It’s been a real privilege to be involved in the BBC Food and Farming Awards this year. Once again the UK’s finest farmers, food producers, cooks, shopkeepers, food vendors and campaigners came together to honour the best in their respective businesses. I’ll talk more about the awards themselves next month but this time it’s the backdrop to the ceremony I want to concentrate on.

The awards took place in Bristol and launched the city’s Food Connections festival, a nine day celebration aimed at bringing people and food together. The BBC staged a series of shows during the festival including a special edition of Farming Today, recorded in front of an audience. The programme looked at the prospects for the next generation of farmers and agricultural workers.

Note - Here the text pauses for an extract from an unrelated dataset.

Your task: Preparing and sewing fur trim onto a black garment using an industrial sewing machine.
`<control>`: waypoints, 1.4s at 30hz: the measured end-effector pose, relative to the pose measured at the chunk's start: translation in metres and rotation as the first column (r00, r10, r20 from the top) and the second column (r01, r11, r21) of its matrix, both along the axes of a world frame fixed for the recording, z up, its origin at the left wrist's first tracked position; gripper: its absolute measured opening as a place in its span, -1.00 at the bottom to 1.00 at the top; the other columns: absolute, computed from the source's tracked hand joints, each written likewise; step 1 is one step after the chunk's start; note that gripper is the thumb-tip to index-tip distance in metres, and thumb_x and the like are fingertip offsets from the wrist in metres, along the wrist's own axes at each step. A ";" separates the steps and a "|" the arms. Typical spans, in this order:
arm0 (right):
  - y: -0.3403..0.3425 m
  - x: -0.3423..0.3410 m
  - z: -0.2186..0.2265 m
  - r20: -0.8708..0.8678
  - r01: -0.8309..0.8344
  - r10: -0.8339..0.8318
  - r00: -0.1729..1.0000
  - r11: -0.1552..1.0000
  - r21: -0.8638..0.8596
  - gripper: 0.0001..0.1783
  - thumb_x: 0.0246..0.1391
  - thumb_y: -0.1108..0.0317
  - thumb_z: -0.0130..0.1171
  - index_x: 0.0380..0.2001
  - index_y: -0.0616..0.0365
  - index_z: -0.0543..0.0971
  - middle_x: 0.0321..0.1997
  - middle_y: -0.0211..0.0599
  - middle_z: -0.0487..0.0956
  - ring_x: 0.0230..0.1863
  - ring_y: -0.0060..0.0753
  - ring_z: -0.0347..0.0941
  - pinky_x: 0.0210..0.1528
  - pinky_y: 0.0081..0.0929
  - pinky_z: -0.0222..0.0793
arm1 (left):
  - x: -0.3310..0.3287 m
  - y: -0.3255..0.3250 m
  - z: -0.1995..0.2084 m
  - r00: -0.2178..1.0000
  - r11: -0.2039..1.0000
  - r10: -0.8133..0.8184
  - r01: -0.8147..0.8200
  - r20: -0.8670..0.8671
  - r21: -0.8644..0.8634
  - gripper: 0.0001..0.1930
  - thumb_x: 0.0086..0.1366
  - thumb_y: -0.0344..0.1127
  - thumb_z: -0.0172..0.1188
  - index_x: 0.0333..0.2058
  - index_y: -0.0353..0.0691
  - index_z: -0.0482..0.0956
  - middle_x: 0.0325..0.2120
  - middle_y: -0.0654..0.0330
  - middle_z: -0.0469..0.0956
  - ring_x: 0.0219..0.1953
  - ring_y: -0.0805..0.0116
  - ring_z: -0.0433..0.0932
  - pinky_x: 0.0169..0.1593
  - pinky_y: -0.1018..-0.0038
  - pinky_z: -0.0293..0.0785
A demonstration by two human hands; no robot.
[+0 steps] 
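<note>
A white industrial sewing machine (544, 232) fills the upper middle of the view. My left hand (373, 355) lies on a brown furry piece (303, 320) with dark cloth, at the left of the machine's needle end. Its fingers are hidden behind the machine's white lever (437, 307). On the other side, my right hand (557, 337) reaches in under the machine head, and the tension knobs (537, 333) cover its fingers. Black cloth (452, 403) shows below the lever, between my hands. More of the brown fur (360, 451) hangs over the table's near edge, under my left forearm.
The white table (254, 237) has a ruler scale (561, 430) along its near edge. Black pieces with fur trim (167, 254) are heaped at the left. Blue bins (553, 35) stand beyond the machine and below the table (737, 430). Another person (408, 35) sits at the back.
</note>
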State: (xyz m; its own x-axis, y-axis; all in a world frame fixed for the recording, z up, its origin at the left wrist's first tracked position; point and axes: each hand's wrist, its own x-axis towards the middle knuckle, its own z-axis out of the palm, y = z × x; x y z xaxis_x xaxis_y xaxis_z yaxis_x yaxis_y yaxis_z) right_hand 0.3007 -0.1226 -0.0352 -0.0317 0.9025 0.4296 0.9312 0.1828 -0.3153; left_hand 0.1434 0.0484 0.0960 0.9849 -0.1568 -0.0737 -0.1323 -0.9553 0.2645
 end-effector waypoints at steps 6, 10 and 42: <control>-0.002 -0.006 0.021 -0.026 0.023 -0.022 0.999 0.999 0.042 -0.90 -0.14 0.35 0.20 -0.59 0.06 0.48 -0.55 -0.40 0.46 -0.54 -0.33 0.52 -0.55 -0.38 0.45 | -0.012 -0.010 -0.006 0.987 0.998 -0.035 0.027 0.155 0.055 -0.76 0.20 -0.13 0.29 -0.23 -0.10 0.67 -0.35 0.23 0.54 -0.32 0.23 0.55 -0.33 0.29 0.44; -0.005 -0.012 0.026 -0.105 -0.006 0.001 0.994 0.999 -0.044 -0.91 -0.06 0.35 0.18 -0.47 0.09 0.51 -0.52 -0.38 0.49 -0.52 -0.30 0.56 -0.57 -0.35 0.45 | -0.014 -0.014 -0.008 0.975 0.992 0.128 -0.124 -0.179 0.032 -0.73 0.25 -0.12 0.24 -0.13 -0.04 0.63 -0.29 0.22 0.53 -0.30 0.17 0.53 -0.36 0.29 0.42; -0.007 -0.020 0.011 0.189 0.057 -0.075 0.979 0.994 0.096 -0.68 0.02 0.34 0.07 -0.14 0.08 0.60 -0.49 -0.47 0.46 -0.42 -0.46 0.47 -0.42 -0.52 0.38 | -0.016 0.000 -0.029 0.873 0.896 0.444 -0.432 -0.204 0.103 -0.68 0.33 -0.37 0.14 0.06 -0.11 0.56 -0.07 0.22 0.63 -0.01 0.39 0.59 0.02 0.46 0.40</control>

Encouraging keen, inspiring young people in to the industry is something I’ve been doing for a long time. After all, it’s a growth area - with global population figures set to rise, which means demand for food will increase and farming will be more important than ever. So it’s vital that people considering a future in the industry know that the stereotype of the middle aged man in tweed leaning on a five-bar gate is far from reality. In 2015 it’s all about technological innovation, inventiveness and opportunity.

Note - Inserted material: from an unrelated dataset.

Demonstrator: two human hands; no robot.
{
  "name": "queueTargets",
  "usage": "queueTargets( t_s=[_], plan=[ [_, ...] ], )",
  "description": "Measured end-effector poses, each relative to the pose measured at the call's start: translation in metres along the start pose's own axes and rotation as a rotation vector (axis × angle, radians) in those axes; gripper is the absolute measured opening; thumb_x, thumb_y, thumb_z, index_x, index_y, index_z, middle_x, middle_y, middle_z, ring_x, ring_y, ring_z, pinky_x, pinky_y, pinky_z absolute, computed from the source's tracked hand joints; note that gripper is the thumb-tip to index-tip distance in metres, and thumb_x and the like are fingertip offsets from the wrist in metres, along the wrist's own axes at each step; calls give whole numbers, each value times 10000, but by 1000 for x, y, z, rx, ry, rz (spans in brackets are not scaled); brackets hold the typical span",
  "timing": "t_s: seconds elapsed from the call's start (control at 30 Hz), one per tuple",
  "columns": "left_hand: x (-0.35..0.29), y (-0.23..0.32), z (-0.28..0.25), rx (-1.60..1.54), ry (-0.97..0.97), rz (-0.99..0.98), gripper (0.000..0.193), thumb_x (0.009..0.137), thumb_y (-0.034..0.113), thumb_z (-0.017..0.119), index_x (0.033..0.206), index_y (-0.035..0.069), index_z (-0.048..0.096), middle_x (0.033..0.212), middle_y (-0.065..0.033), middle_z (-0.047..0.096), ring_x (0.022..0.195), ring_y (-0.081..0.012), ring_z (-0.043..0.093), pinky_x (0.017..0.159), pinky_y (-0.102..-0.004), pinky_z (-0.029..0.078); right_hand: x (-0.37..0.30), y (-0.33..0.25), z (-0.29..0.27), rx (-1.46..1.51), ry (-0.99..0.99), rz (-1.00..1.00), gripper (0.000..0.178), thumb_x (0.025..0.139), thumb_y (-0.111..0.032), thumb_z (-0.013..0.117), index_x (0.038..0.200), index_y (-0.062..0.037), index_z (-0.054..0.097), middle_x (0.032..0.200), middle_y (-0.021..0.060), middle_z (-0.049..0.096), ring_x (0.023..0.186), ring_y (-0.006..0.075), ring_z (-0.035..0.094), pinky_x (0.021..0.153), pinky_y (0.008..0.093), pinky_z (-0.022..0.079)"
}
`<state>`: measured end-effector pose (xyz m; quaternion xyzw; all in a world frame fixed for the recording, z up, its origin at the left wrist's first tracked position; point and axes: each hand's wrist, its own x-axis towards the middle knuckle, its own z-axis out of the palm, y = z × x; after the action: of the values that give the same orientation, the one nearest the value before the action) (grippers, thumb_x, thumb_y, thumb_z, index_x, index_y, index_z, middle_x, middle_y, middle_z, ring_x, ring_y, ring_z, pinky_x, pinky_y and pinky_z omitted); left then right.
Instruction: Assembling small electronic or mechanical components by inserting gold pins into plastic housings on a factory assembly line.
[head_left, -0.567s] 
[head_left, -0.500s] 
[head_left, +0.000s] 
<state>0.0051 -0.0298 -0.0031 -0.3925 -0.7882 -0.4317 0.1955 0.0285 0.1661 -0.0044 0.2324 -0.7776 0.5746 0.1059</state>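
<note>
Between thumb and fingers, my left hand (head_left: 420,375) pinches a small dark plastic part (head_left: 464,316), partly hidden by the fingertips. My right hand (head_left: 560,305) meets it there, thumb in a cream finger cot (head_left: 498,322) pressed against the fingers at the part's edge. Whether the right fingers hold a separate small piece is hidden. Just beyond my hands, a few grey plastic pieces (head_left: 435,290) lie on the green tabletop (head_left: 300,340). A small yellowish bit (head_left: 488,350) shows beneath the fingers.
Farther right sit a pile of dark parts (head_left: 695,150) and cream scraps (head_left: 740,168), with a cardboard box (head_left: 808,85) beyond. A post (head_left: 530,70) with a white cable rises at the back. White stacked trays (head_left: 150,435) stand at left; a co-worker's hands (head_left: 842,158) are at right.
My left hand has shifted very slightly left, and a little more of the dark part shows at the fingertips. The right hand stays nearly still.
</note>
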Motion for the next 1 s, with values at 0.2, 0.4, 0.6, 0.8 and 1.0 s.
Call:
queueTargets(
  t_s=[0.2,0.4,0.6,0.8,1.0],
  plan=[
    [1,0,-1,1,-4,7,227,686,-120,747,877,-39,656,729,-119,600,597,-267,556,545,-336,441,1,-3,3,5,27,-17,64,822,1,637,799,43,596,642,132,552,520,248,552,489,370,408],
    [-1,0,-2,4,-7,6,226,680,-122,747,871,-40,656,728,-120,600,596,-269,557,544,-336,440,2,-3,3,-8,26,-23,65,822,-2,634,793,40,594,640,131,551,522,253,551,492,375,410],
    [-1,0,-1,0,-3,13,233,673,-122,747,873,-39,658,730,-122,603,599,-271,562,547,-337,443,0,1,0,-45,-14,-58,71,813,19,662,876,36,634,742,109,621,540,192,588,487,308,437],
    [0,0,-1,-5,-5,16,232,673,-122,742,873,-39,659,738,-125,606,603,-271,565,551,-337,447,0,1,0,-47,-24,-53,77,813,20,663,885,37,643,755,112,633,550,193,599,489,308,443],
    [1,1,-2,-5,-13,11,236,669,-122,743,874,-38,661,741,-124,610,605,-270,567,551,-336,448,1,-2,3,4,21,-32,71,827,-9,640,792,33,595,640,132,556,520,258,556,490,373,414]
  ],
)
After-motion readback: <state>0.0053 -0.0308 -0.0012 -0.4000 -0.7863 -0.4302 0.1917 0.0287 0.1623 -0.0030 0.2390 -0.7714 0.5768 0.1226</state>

For instance, when you send a modern combine across a field you don’t, technically speaking, need a driver in the cab any more. At present it’s still law to have an operator on-board but the majority of the work is now done by GPS satellites. It means farm machinery is steered automatically and can navigate in a perfectly straight line. There are tractors which can operate independently with just one person in charge of six or seven machines.

Some estates are now using drones which can be sent over a field to analyse exactly what’s going on with the soil and the crop. The farmer then uses another computer to work out the amount of water, fertiliser and extra nutrients that are needed.

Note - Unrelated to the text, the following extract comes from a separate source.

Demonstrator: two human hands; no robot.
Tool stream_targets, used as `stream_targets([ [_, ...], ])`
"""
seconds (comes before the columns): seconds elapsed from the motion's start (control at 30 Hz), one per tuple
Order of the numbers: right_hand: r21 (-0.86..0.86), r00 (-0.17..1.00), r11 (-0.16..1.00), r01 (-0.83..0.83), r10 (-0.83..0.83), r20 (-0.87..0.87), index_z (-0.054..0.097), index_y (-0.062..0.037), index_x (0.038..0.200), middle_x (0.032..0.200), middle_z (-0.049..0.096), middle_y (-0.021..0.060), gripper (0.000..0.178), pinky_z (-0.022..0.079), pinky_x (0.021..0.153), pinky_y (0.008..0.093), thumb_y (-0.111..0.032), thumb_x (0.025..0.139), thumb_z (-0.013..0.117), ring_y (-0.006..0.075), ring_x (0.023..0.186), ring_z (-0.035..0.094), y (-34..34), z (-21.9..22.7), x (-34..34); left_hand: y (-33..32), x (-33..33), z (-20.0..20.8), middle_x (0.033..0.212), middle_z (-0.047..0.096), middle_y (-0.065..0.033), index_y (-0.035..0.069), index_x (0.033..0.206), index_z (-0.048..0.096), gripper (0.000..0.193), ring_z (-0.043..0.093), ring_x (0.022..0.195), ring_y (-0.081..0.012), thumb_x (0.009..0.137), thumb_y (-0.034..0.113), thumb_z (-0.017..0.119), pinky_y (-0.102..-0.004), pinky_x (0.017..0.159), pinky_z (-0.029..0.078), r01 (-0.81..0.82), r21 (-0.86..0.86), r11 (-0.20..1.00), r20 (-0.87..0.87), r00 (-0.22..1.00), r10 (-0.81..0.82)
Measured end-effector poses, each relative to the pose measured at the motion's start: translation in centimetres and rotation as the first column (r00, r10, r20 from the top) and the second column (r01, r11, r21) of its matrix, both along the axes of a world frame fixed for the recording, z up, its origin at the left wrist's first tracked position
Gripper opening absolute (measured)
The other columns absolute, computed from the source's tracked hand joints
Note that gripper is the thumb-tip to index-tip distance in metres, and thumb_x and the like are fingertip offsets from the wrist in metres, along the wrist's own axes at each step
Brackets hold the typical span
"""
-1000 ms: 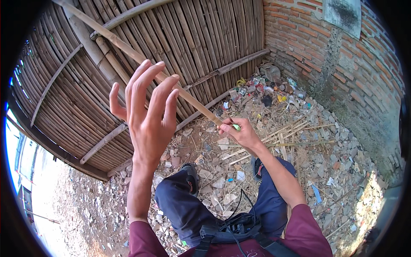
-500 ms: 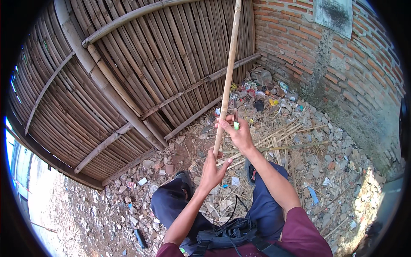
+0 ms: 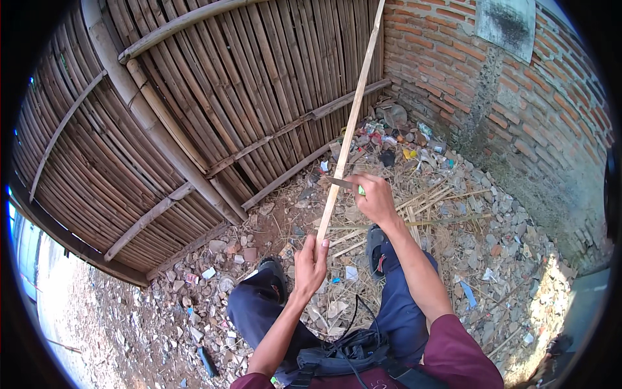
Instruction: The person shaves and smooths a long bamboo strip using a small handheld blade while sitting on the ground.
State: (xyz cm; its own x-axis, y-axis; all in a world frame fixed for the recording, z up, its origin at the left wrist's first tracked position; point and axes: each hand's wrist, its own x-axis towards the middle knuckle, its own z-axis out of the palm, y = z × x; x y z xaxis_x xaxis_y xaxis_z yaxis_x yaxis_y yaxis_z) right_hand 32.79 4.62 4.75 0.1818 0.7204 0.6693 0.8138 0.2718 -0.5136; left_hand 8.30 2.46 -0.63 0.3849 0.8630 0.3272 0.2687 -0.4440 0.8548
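A long split bamboo strip [image 3: 355, 117] slants up and away from me, its pale side showing. My left hand [image 3: 311, 267] is closed round its near end. Further up, my right hand [image 3: 374, 198] grips a knife [image 3: 341, 183] with a bright green handle. The knife's blade lies across the strip, and the handle is mostly covered by my fingers. Below the right hand, several cut bamboo strips [image 3: 427, 202] lie in a loose pile on the ground.
A bamboo-slat wall [image 3: 214, 97] with thick poles rises on the left. A brick wall [image 3: 447, 58] stands at the far right. Stones and litter [image 3: 389, 139] cover the ground, and a black pouch [image 3: 343, 350] hangs at my waist. My shoes flank the work.
The strip has turned to show its pale side, its far end leaning further right. My right hand has moved off the strip, and the knife blade now crosses it. My left hand has lowered slightly.
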Motion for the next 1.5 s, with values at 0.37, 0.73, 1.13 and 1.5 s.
stream_targets([
  [0.37,0.208,0.955,0.943,0.26,-0.283,0.089,0.07,-0.0102,0.087,0.085,0.076,0.0089,0.003,0.053,0.057,0.0456,-0.011,0.084,0.068,0.0331,0.067,0.072,-0.2,0.9,0.1,-2.3,-1.2,2.3,0.061,0.056,-0.0153,0.0,0.09,0.049,0.027,0.054,0.05,-0.025,0.107,0.015,0.065,-0.0391,0.051,0.043,-0.034,0.153,0.988,-0.075,0.996,0.046],
  [0.73,0.129,0.968,0.969,0.209,-0.224,0.11,0.07,-0.0058,0.082,0.068,0.068,0.0148,0.007,0.051,0.055,0.0458,-0.01,0.088,0.068,0.0342,0.06,0.069,-0.1,0.8,-0.2,-3.7,-1.4,4.3,0.06,0.057,-0.0244,0.004,0.094,0.047,0.027,0.062,0.054,-0.0473,0.107,0.019,0.065,-0.0517,0.047,0.042,-0.01,0.095,0.995,-0.139,0.99,0.023],
  [1.13,0.195,0.923,0.905,0.378,-0.385,-0.004,0.073,-0.0017,0.077,0.067,0.069,0.0207,0.018,0.052,0.057,0.0493,-0.014,0.089,0.066,0.0388,0.064,0.072,0.8,-0.4,4.9,-6.4,-2.8,3.6,0.064,0.057,-0.0238,0.0,0.093,0.048,0.028,0.059,0.054,-0.0422,0.108,0.018,0.063,-0.0452,0.052,0.042,0.052,-0.041,0.998,-0.21,0.976,-0.059],
  [1.5,0.126,0.987,0.988,0.093,-0.108,0.118,0.071,-0.0024,0.074,0.063,0.065,0.0176,0.013,0.049,0.054,0.0482,-0.011,0.082,0.069,0.0384,0.058,0.066,0.2,-1.7,1.3,-5.9,-2.2,5.4,0.061,0.054,-0.0177,-0.001,0.094,0.051,0.03,0.051,0.051,-0.0276,0.112,0.022,0.056,-0.0431,0.052,0.041,0.066,-0.165,0.984,-0.138,0.986,-0.09],
])
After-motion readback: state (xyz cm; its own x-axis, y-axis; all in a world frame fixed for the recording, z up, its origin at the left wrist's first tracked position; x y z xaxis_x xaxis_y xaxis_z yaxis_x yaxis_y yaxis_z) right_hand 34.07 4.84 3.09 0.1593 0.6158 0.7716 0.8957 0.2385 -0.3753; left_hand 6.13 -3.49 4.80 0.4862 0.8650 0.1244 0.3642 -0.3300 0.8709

So farming is becoming far more diverse and hi-tech and it needs people with a whole array of skills. Not long ago agricultural colleges like Seale-Hayne in Devon, where I went, sadly closed down due to the lack of interest in farming courses. Now the situation couldn’t be more different; there’s huge interest and agricultural faculties are bursting at the seams with enthusiastic farmers of the future.

That could be down to three things; the profile and professionalism of modern farming, renewed interest in knowing where our food comes from and the positive portrayal of farming in magazines and on TV (thanks partly to the success of shows like ‘Countryfile’). As the ‘Farming Today’ audience discovered in Bristol, it’s good to know that things are looking up for British agriculture.